# [REQUIREMENT]
Retype the listing below exactly, pictures removed.

##### RECORDED INFORMATION

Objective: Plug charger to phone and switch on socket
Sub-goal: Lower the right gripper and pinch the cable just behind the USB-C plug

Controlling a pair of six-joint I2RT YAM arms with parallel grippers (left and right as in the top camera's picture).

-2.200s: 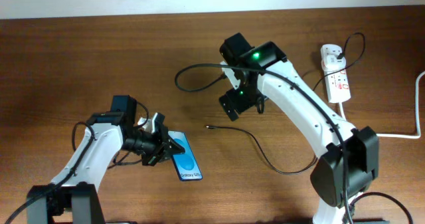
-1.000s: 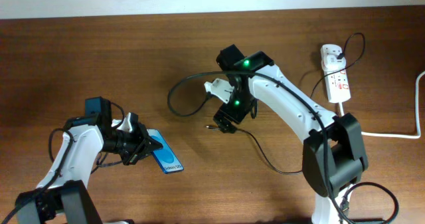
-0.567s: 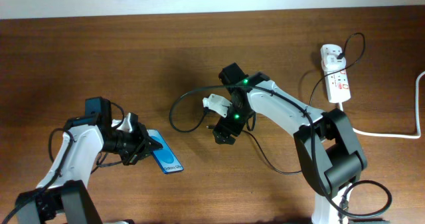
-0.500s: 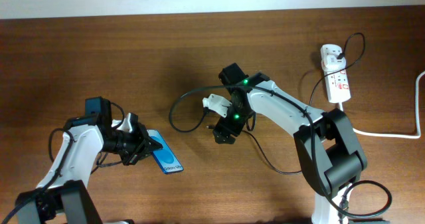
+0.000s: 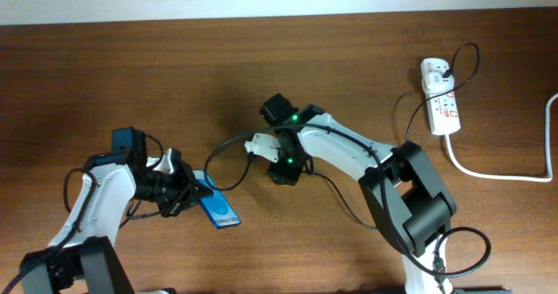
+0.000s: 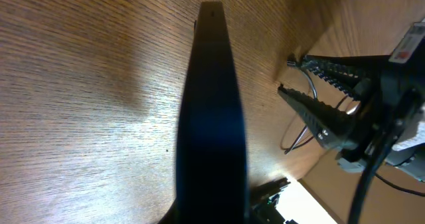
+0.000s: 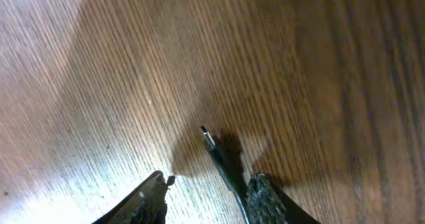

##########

# [RESULT]
Objective: Plug charger to phone and switch on socket
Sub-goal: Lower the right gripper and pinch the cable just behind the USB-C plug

Controlling a pair of six-joint I2RT YAM arms with parallel grippers (left and right as in the top camera's picture).

-2.200s: 
-1.000s: 
-0.567s: 
-0.500s: 
+0.000s: 
+0.000s: 
+0.000s: 

Nothing else is needed to complete the exercise.